Dr. George Belch, chair of the marketing department at San Diego State University, observed the situation at Pat & Oscar’s and discussed it with his students.
“I think the chain handled the crisis well for the most part,” Belch says. “Offering the meals was a smart move. Companies can take out ads, trying to guarantee that they’ve taken the needed measures, but ultimately, they have to get people back into the stores.”
People infer attitudes from behavior, according to Belch. So if people found themselves at Pat & Oscar’s for the free food, they realized that they must have thought the food was safe.
“Now were those true customers or freeloaders? It doesn’t matter, because those restaurants were full. And they had been completely empty after the news hit,” says Belch.
The First Crusade
In the wake of the E. coli incident, Pat & Oscar’s has become a crusader for better food safety recommendations regarding packaged lettuce.
“One positive thing that came out of this was that we found the state and county never had guidelines for handling packaged lettuce. We lobbied them to establish guidelines,” says Hill. That proved to be an education for the health departments, as well as the restaurant.
After the incident, the local and state health departments recommended that restaurants wash prewashed, bagged lettuce. But recently, the health department, having completed more research, issued new recommendations. Those guidelines state that restaurants should not wash produce labeled “prewashed” or “ready to eat” because of the potential for cross-contamination.
The local media covered health officials praising Pat & Oscar’s cooperation and tenacity in finding the problem. The media also reported that Pat & Oscar’s units had not received less than a top grade from health inspectors in a decade.
The Cost of Doing Right
In some of the units, Pat & Oscar’s lost 70 percent of business during the outbreak, according to Fink.
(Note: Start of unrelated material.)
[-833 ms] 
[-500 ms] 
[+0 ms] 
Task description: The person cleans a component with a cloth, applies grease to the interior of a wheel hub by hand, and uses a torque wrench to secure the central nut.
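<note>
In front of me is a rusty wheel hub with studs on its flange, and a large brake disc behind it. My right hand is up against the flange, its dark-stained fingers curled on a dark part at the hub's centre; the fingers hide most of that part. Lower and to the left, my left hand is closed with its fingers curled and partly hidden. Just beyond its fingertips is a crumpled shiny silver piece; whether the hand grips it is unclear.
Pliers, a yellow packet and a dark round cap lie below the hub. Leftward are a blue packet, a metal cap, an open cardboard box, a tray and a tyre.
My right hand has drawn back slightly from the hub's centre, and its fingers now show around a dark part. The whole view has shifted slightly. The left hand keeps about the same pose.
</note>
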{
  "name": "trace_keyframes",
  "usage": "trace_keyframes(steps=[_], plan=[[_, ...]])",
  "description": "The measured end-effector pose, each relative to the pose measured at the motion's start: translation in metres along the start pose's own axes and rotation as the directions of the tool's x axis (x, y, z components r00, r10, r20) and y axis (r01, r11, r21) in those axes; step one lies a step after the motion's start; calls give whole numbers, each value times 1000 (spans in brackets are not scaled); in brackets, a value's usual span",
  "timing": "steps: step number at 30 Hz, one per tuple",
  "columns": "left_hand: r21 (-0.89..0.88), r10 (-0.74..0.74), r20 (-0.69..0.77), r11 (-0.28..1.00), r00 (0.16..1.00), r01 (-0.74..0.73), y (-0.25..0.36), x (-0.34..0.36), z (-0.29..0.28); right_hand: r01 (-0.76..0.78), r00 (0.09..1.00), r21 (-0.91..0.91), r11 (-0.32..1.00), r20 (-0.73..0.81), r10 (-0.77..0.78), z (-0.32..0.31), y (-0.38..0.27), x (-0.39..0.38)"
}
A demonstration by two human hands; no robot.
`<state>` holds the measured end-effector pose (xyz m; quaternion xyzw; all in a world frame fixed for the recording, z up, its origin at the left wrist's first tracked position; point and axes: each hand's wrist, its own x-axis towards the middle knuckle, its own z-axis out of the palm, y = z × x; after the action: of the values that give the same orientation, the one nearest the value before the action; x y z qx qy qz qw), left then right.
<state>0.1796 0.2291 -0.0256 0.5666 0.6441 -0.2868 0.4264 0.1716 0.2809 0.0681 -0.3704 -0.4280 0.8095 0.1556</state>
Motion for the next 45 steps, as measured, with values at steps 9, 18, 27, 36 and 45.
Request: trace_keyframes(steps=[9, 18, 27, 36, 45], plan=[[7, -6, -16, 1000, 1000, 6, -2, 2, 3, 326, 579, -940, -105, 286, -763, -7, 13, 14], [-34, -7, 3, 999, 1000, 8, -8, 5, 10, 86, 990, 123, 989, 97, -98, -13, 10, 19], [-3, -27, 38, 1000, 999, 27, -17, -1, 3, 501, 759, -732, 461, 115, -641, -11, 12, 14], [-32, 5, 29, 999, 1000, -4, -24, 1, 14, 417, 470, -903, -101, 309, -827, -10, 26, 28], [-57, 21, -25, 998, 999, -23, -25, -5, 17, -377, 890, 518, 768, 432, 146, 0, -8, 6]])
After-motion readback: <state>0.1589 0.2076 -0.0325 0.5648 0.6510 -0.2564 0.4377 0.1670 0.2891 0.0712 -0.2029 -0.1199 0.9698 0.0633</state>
The San Diego Union Tribune newspaper reported in November that sales plummeted systemwide, with catering sales hit the hardest.
The chain’s unexpected costs included discarding food and damage-control measures such as hiring Lexicon, buying advertisements in local media and giving away free meals.
Fink and Pat & Oscar’s will not disclose the costs incurred. “The cost is irrelevant,” says Fink, “What’s important is that we were earning back trust. There were no limits put on spending.”
“I know that had to be an expensive proposition,” Belch observes. “But just running ads and conducting PR is expensive, too. And there are no guarantees that will work.”